# [Task instructions]
Set down the full data below exactly as given, please.
=== Supplied data ===
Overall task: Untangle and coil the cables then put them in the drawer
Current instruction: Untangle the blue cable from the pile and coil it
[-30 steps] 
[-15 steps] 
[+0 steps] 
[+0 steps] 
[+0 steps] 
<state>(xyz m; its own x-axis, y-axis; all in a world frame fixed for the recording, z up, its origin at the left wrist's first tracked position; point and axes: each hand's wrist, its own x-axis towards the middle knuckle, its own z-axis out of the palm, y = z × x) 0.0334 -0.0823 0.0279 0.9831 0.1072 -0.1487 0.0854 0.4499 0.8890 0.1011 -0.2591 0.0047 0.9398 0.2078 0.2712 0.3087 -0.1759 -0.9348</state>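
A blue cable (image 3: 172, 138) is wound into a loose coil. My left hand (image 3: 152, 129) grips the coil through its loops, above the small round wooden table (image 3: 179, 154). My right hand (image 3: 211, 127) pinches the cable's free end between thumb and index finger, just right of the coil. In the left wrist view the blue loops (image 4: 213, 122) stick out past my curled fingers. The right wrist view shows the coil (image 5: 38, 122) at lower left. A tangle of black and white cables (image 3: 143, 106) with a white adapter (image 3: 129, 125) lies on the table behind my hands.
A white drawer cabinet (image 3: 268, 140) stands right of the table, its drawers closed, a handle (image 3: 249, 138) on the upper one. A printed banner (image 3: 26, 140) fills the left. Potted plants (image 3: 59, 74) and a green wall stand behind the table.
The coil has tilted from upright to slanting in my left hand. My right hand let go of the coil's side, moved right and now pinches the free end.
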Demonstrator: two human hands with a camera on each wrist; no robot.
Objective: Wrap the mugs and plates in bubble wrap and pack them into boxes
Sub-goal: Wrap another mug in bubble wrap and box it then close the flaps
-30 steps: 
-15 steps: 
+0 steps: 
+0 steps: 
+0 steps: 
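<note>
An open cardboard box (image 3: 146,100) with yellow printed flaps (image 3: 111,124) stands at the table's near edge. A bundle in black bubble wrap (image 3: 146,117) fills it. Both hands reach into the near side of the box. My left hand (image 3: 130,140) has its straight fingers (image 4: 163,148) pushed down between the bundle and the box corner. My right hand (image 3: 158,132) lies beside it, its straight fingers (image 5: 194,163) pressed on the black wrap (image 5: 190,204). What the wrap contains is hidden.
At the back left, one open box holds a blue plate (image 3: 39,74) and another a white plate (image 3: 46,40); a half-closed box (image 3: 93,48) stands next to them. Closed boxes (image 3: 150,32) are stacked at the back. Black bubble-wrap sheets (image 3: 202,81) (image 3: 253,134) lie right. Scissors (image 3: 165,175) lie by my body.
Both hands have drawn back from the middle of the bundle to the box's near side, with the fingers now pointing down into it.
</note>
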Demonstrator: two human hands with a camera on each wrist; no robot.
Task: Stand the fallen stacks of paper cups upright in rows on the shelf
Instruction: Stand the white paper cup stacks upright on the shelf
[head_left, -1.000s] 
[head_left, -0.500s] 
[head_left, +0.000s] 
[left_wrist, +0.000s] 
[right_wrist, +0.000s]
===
# [Written answer]
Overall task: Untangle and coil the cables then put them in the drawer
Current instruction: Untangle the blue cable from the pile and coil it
[-30 steps] 
[-15 steps] 
[+0 steps] 
[+0 steps] 
[+0 steps] 
<state>(xyz m; its own x-axis, y-axis; all in a world frame fixed for the recording, z up, its origin at the left wrist's first tracked position; point and axes: each hand's wrist, its own x-axis towards the middle knuckle, its own z-axis out of the palm, y = z × x) 0.0334 -0.0823 0.0279 0.9831 0.1072 -0.1487 0.0854 0.4499 0.8890 0.1011 -0.2591 0.0047 0.9398 0.2078 0.2712 0.3087 -0.1759 -0.9348</state>
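A blue cable (image 3: 172, 138) is wound into a loose coil. My left hand (image 3: 152, 129) grips the coil through its loops, above the small round wooden table (image 3: 179, 154). My right hand (image 3: 211, 127) pinches the cable's free end between thumb and index finger, just right of the coil. In the left wrist view the blue loops (image 4: 213, 122) stick out past my curled fingers. The right wrist view shows the coil (image 5: 38, 122) at lower left. A tangle of black and white cables (image 3: 143, 106) with a white adapter (image 3: 129, 125) lies on the table behind my hands.
A white drawer cabinet (image 3: 268, 140) stands right of the table, its drawers closed, a handle (image 3: 249, 138) on the upper one. A printed banner (image 3: 26, 140) fills the left. Potted plants (image 3: 59, 74) and a green wall stand behind the table.
The coil has tilted from upright to slanting in my left hand. My right hand let go of the coil's side, moved right and now pinches the free end.
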Demonstrator: two human hands with a camera on each wrist; no robot.
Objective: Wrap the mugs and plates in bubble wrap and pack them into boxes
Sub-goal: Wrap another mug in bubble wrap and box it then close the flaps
-30 steps: 
-15 steps: 
+0 steps: 
+0 steps: 
+0 steps: 
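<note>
An open cardboard box (image 3: 146,100) with yellow printed flaps (image 3: 111,124) stands at the table's near edge. A bundle in black bubble wrap (image 3: 146,117) fills it. Both hands reach into the near side of the box. My left hand (image 3: 130,140) has its straight fingers (image 4: 163,148) pushed down between the bundle and the box corner. My right hand (image 3: 158,132) lies beside it, its straight fingers (image 5: 194,163) pressed on the black wrap (image 5: 190,204). What the wrap contains is hidden.
At the back left, one open box holds a blue plate (image 3: 39,74) and another a white plate (image 3: 46,40); a half-closed box (image 3: 93,48) stands next to them. Closed boxes (image 3: 150,32) are stacked at the back. Black bubble-wrap sheets (image 3: 202,81) (image 3: 253,134) lie right. Scissors (image 3: 165,175) lie by my body.
Both hands have drawn back from the middle of the bundle to the box's near side, with the fingers now pointing down into it.
</note>
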Demonstrator: two human hands with a camera on each wrist; no robot.
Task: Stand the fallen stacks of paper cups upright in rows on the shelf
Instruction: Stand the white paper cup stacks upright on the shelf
[head_left, -1.000s] 
[head_left, -0.500s] 
[head_left, +0.000s] 
[left_wrist, +0.000s] 
[right_wrist, +0.000s]

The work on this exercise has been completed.